The dynamics of a BDSM relationship are characterised by its participants adopting the consensual roles of slave or submissive, and surrendering themselves to the domination of a Mistress or Master for erotic gratification between both parties. It is important to emphasise however, that there is a widely recognised and respected code of behaviour for activities undertaken within the realms of BDSM and sado masochistic play which is “safe, sane and consensual” at all times during a scene. The basic principles of BDSM require that it be performed by responsible partners, of their own free will and in a safe way which means that everything is based on safe, sane and consensual behaviour of all parties. This mutual consent highlights a clear legal and ethical distinction between BDSM and crimes such as sexual assault or domestic violence.

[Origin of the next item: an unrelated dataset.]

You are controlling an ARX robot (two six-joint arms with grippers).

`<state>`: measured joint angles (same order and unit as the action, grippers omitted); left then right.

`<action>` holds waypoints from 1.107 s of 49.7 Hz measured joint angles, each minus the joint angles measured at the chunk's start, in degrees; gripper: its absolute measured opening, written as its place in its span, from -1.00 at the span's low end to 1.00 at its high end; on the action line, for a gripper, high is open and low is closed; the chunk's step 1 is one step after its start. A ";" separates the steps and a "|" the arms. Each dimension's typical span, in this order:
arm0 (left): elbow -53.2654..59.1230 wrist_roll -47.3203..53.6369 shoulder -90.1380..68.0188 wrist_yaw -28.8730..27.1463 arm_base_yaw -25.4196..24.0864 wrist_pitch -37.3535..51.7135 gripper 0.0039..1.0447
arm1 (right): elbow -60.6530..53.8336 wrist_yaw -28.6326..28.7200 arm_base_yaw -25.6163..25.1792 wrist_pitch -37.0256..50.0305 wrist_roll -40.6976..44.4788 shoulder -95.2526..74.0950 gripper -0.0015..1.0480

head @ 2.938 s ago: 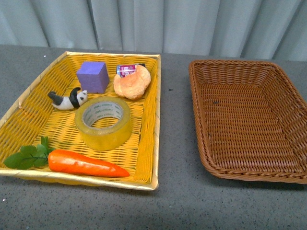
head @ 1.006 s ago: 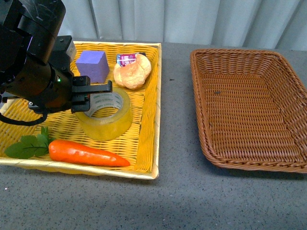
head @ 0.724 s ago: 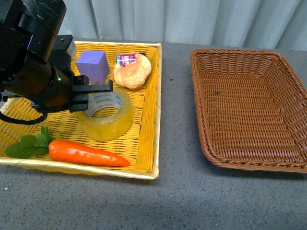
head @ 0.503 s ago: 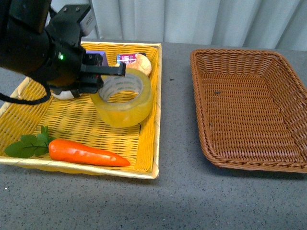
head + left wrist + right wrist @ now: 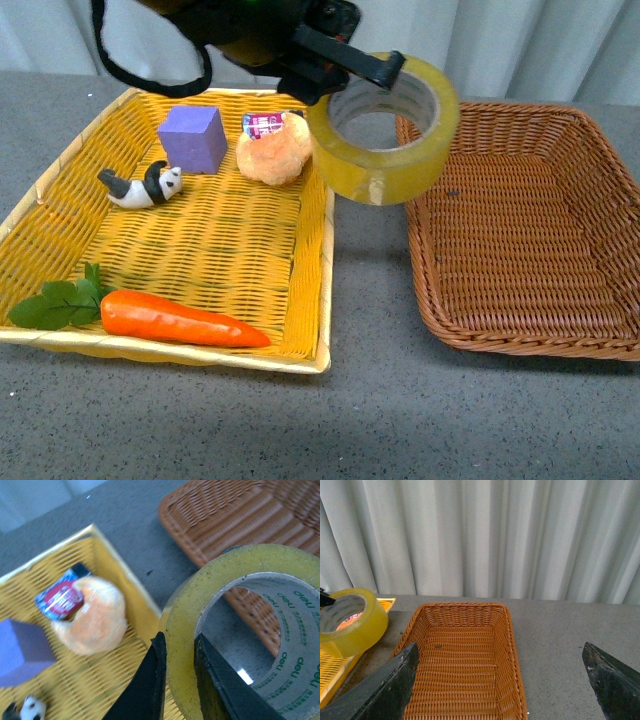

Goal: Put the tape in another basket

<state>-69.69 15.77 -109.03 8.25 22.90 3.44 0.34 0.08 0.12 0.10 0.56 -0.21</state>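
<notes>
Left gripper (image 5: 378, 72) is closed on the tape (image 5: 385, 150), with one finger inside the core and one outside, pinching the roll's wall. The roll hangs in the air, clear of both baskets. Its core axis stands steep, tipped off vertical, with the open face upward.

In the front view the roll sits over the strip of grey table (image 5: 370, 400) between the baskets and overlaps the near left rim of the brown basket (image 5: 520, 230). That basket holds nothing.

The left wrist view shows both fingers against the wall and green print on the white core; the front view shows only one finger. The right wrist view shows the roll beside the brown basket's left rim. It also shows the right gripper (image 5: 499, 652), which the front view does not. Its jaws are spread wide, with nothing between them.

Only the front view shows the whole yellow basket (image 5: 318, 250). It holds a purple cube (image 5: 192, 137), a bun (image 5: 273, 155) touching a small packet (image 5: 263, 123), a panda figure (image 5: 140, 188) and a carrot (image 5: 180, 328).
</notes>
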 joint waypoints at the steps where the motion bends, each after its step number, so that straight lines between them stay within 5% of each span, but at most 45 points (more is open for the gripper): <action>1: -0.55 0.72 -0.26 0.24 0.52 -0.46 -0.74 | 0.00 0.00 0.00 0.00 0.00 0.00 0.83; 14: -6.32 6.10 -4.42 1.20 5.29 -4.35 -0.75 | 0.00 0.00 0.00 0.00 0.00 0.00 0.83; 33: -7.37 6.71 -5.07 0.92 5.73 -4.61 -0.75 | 0.00 0.07 0.00 -0.09 0.02 -0.07 0.83; 40: -7.37 6.75 -5.09 0.94 5.75 -4.61 -0.75 | 5.49 3.87 -1.84 -11.72 11.26 -11.26 0.83; 55: -7.39 6.75 -5.22 0.94 5.81 -4.61 -0.75 | 12.59 11.72 -3.52 -1.05 18.27 -37.38 0.83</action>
<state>-77.08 22.52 -114.26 9.19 28.71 -1.17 12.93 11.79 -3.40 -0.95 18.83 -37.58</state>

BDSM encompasses a broad spectrum of activities such as bondage, discipline, slave training, spanking, CBT, nipple torture, electro torture, anal play, strapon, fisting, humiliation, spanking, corporal punishment, slapping, spitting, needle play, hot wax, forced feminisation, sissy slut training, water sports, foot worship, stiletto worship, boot worship, trampling, mummification, to name a few.
Traditionall, some of the props of the trade are gags, whips, crops, paddles, ropes, cuffs, collars, straight jackets, straps and hoods, and indeed the Dominatrix or Master being the ultimate tool and driver of the kinky scenario.
Until the mid-nineties, the BDSM and fetish subcultures were still largely underground communities, however social acceptance swiftly escalated due to the prevalence of material available via the internet. It seems the internet has revolutionized our sex lives and provided us the luxury of exploring our darkest desires in the privacy of our own homes with downloadable BDSM, fetish and femdom movies at the click of a mouse.
These domination and femdom themed movies are likely to portray men and women experiencing various forms of bondage, discipline, punishment and torture and being consensually “forced” to endure submission, humiliation or sexual slavery by a femdom or master applying various methods of torture, punishment and discipline. Oh and yes, if you’re wondering, statistics show that a lot of people like it. Whether they are physically on the receiving end from their adored masochist or satisfying their individual fetish and kinks by watching BDSM, femdom and fetish movies, chances are there are a lot more people aroused by this secret world than they would openly admit.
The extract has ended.